Ich bin noch nicht soweit, ich will noch ein bisschen Angst haben
Es braucht einfach Zeit, sich vom Schock zu erholen. Eine überregel-starke Blutung am Anfang des zweiten Trimesters, gefolgt von einem überregel-langem Krankenhausaufenthalt: Das ist kein schöner Start ins zweite Trimester. Die Zeit einer Schwangerschaft, die landläufig als die gilt, in der sich alle schwangeren Personen pudelwohl fühlen. Und fit. Total fit. Ich möchte mich nicht dazu gezwungen fühlen, mich so zu fühlen. Ich möchte mich noch ein bisschen scheiße fühlen dürfen. Und ich will nicht, dass mir jemand abspricht, mich so zu fühlen, wenn es nun mal so ist. Ich sehe das nicht unironisch:
„deine Zukunft ist so ungewiss,
Dein Leben voller Angst und Schiss, du fängst erst gar nichts an,
Denn es ist so gemütlich und sicher,
Auf deiner Insel voller Leid, jaja…“
Ich fühle mich in solchen Situationen des Leidsuhlens immer direkt 2011 gebackflasht. Damals half Gisbert zu Knyphausen auch, in den Spiegel zu schauen. Ich erinnere mich: Es war mal alles sehr scheiße. Sehr, sehr schlimm, aus vielen Gründen, an denen tatsächlich das Patriarchat schuld war. Irgendwann wurde es besser. Eine seingelassene Anzeige, ein Stadtwechsel, eine Flucht, eine Depression, noch eine Depression und ein neuer Freundeskreis später und ich stelle fest:
Ich mein, das Leben ist nicht einfach,
doch ein bisschen was geht immer
Ich versumpf jetzt nicht mehr in meinem Zimmer. Ich warte einfach ab und zitiere nostalgisch Popsongs der letzten Indietanzabende der beginnenden 10er Jahre – offenbar bin ich sogar zu faul, mich musikalisch weiterzuentwickeln. Aber well, ist nicht mein Job und eh, meine Haltung entspricht dem Prinzip des „Handelns durch Nichthandeln“:
„Ein gesunder Projektdarwinismus sorgt dafür, dass niemand sämtliche Ideen umsetzen muss, die ihm so durch den Kopf schießen. Nur diejenigen, die sich hartnäckig immer wieder melden, verdienen, dass man Zeit und Energie in ihre Umsetzung investiert.
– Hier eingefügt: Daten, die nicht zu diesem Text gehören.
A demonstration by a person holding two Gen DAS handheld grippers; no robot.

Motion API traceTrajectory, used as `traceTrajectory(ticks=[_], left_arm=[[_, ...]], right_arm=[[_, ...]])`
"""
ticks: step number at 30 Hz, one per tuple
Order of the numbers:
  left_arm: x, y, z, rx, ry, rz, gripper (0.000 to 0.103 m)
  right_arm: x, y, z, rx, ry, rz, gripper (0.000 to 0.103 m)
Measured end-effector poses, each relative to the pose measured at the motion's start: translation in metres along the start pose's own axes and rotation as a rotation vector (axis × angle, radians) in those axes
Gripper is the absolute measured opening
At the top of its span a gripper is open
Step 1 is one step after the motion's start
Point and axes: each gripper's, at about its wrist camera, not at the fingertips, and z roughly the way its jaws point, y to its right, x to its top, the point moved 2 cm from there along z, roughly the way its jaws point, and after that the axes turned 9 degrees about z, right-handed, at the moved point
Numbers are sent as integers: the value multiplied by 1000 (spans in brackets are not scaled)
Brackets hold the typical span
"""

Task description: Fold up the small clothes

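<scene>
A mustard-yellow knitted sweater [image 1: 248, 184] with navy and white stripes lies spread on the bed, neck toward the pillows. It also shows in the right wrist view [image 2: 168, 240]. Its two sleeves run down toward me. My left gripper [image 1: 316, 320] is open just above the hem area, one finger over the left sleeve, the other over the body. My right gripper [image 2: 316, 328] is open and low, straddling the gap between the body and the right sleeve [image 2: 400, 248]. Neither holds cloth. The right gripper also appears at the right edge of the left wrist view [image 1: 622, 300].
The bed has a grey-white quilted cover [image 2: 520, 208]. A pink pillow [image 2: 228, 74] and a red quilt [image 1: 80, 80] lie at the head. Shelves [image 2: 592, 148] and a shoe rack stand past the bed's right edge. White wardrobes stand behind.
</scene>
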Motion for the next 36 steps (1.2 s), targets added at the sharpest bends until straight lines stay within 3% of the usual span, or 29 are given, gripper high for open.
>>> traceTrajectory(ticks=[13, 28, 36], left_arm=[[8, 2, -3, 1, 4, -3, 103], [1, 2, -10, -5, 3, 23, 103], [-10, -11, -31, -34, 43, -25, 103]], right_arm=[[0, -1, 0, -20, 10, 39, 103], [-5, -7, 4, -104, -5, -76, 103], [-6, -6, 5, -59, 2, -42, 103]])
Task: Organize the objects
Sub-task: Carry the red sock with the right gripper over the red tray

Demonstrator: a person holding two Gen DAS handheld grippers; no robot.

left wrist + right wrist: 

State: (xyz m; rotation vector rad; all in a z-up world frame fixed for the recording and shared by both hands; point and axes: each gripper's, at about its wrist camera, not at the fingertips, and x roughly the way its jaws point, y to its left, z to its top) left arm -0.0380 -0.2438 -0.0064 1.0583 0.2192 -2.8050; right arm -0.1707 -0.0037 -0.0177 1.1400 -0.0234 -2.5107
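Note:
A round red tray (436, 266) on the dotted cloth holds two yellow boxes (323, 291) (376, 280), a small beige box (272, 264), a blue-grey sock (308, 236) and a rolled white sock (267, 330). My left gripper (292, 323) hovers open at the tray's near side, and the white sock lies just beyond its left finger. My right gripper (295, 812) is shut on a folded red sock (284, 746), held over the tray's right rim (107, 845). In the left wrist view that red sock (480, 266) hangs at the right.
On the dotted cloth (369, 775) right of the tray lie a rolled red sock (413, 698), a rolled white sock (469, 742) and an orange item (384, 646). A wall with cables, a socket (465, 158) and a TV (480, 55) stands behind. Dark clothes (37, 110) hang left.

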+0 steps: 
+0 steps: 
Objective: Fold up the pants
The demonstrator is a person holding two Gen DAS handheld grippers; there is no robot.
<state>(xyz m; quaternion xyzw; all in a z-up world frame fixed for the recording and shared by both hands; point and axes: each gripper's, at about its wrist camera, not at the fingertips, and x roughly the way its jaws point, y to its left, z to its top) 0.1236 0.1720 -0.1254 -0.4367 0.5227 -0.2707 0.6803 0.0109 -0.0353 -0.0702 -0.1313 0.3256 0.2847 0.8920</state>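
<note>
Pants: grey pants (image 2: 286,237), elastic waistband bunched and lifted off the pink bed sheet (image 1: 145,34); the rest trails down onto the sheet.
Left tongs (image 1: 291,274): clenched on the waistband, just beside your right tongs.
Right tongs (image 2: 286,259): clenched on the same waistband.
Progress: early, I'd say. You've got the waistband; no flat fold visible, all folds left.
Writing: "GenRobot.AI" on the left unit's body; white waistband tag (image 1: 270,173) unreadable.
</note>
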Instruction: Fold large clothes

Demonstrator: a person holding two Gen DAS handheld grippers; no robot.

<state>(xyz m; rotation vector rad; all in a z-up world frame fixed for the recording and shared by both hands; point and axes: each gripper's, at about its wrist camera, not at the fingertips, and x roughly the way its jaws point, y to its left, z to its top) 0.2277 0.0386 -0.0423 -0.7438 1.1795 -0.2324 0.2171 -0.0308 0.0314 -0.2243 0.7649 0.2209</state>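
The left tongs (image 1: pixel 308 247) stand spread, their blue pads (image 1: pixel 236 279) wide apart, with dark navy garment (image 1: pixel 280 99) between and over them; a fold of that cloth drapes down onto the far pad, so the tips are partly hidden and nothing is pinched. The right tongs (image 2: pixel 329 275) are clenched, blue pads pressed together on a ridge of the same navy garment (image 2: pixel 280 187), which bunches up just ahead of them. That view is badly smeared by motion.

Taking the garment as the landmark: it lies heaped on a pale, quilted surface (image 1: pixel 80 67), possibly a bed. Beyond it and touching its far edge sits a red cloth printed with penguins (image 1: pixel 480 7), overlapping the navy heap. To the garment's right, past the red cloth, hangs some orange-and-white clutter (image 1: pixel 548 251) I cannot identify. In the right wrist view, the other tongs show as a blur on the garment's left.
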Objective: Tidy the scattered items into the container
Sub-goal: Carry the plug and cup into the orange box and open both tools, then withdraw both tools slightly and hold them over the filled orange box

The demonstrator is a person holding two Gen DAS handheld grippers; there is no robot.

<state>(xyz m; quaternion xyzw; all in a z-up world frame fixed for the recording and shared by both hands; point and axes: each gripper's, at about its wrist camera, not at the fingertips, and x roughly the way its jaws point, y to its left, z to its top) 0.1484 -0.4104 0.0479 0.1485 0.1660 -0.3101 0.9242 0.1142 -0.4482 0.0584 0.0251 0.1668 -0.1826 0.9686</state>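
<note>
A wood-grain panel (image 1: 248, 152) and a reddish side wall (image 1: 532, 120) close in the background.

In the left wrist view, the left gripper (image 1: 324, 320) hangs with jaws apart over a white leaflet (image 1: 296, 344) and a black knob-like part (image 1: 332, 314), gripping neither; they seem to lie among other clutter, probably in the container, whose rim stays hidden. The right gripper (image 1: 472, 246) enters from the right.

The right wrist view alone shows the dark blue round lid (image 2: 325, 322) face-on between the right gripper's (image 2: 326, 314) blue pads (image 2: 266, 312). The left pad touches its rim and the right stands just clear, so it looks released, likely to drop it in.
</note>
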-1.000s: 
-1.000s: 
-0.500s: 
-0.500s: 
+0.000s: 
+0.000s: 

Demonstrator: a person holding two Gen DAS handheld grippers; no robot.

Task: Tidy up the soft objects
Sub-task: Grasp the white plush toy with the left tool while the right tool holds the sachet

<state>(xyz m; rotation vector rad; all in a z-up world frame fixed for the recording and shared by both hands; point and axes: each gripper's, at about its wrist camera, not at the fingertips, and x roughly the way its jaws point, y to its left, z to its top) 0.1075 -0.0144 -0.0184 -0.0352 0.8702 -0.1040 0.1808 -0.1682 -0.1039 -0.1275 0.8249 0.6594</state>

Kathrin Passig/Sascha Lobo in „Dinge geregelt kriegen ohne einen Funken Selbstdisziplin“
Überraschen oft passiert gar nichts Grässliches, wenn man seine Aufgaben schlicht ignoriert.“
Vielleicht habe ich mich deshalb dann doch bei einem Mama-Entspannungskurs angemeldet
Der AOK-Gutschein kam gerade noch rechtzeitig, obwohl ich fast vergesse hätte, ihn zu beantragen. Das heißt: es muss mir ja wirklich wichtig sein. Nicht das „am Mindset arbeiten“. Sondern: es mal gut sein lassen und abschalten. Deswegen auch „nur“ Autogenes Training – wissenschaftlich abgesegnet und von Krankenkassen als Stressreduzierungskurs offiziell anerkannt. Ohne ideologische Unterfütterung, ohne übertriebene Erwartungshaltung an irgendwelche Wunder und in kleiner Runde mit netten Frauen. Und wisst ihr was? Mir geht es tatsächlich schon etwas besser.
Vielleicht aber auch, weil das Baby so schön und wild strampelt.